Tüketici örgütlerinin öneminden bahseden Küçük, tüketicilerin ekonomik çıkarlarının korunması ve piyasaların sağlıklı işlemesi açısından, kamu gözetim ve denetiminin yanı sıra, tüketicilerin bilinç düzeylerinin artmasının ve tüketici örgütlerinin güçlenmesinin büyük önem taşıdığını vurguladı.
Salgınla zirve yapan online alışverişlere ve sosyal medyaya dikkat
Küçük, tüketicilere özellikle online alışverişlerle ilgili bazı uyarılarda bulunarak, Kovid-19 salgınıyla birlikte son yıllarda artan online alışverişlerin zirve yaptığını bildirdi.
İnternet üzerinden yapılan alışverişlerde, güvenilir ve kurumsal firmaların tercih edilmesi gerektiğine dikkati çeken Küçük, şu uyarılarda bulundu:
"Özellikle sosyal medya üzerinden yapılan alışverişler çok tehlikeli. Tanıtımı yapılan ürünler çoğu zaman ellerinde bile olmuyor. Bilinen markaların tanıtımı yapılırken de piyasa değerinin çok altında fiyat talep ediliyor. Zaman zaman bazı ünlü isimlerin de kullanıldığı reklam kampanyalarıyla tüketiciler cazip fiyatlarla alışverişe yönlendiriliyor. Sosyal medyada en önemli konulardan birisi kurumsallık. Alışveriş yaparken firmanın kurumsallığından emin olunmalı."

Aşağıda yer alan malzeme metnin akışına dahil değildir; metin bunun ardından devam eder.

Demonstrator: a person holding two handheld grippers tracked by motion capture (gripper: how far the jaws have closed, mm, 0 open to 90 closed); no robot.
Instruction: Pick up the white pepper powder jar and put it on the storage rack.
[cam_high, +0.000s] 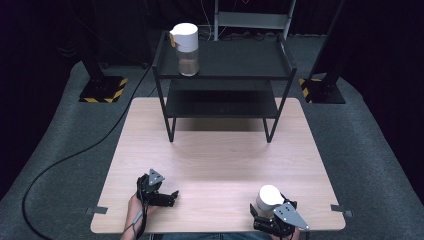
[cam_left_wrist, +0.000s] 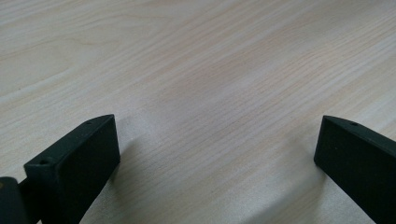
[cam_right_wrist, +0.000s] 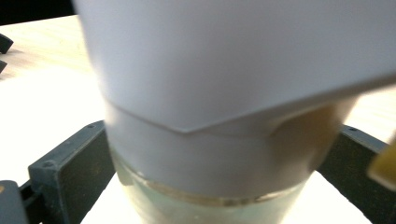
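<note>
Between the jaws of my right gripper (cam_high: 267, 210), near the table's front right corner, stands a jar (cam_high: 269, 196) with a white lid and a clear glass body. In the right gripper view the jar (cam_right_wrist: 210, 93) is very close, and both black jaws press its glass sides just under the lid. A yellowish tab sticks out at the lid's right side. My left gripper (cam_high: 172, 196) rests low over the table near the front left, pointing right. Its jaws stand wide apart over bare wood (cam_left_wrist: 217, 140), with nothing between them.
A black two-level metal rack (cam_high: 225, 75) stands at the table's far side. A second white-lidded jar (cam_high: 185, 47), with brown contents, stands on the left of its top shelf. The wooden table (cam_high: 220, 160) lies bare between rack and grippers. A black cable (cam_high: 65, 160) runs over the floor at left.
</note>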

"14 günlük cayma hakkını unutmayın"
Levent Küçük, internet üzerinden alışveriş sonrası yasal olarak 14 gün içerisinde cayma hakkının bulunduğunun altını çizerek, şu ifadeleri kullandı:
"Tüketicilerimizin, 6502 Sayılı Tüketicinin Korunması Hakkındaki Kanun hükümleri gereğince hiçbir gerekçe göstermeden 14 gün içerisinde cayma hakkı var. Bir olumsuzluk yaşandığında ürünü iade edebilir. İnternet alışverişlerinde kontrollü teslimat yöntemi kullanılmalı, gerekirse kapıda ödeme seçeneği tercih edilmeli. Dolandırıcılar zaman zaman bilinen önemli alışveriş sitelerini kopyalayıp sahtesini yapabiliyor. Bu yolla banka ve kredi kartı bilgileri ve şifreler ele geçirilmeye çalışılıyor."

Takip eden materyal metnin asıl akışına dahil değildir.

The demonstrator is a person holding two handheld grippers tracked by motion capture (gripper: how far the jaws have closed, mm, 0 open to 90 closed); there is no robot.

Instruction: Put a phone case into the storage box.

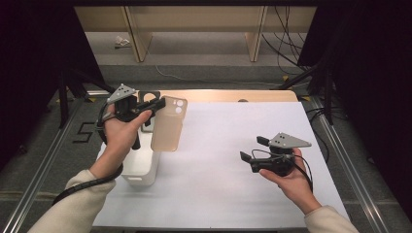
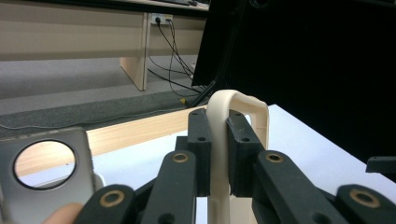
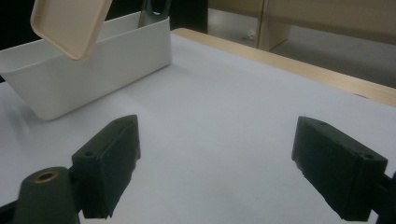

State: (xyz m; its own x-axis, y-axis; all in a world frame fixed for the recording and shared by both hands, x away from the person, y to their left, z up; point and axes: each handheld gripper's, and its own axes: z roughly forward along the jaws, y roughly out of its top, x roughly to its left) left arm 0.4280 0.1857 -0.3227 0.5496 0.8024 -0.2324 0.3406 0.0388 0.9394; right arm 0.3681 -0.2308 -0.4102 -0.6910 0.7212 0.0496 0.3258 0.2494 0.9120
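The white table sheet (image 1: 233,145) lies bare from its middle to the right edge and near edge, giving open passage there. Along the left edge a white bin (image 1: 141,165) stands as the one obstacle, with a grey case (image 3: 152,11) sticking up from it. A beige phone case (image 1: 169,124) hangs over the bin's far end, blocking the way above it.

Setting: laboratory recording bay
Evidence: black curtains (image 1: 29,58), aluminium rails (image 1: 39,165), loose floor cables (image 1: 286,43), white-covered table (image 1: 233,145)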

Küçük, internet sitesinin gerçek bir işletme olup olmadığının Ticaret Bakanlığı'nın Elektronik Ticaret Bilgi Sistemi'ne (ETBİS) bakılarak doğrulanabileceğini kaydederek, şikayet sitelerinden ve bloglardan yorumların okunabileceğini, internet adresinin başında yer alan 'https' kısmının mutlaka bulunması gerektiğini sözlerine ekledi.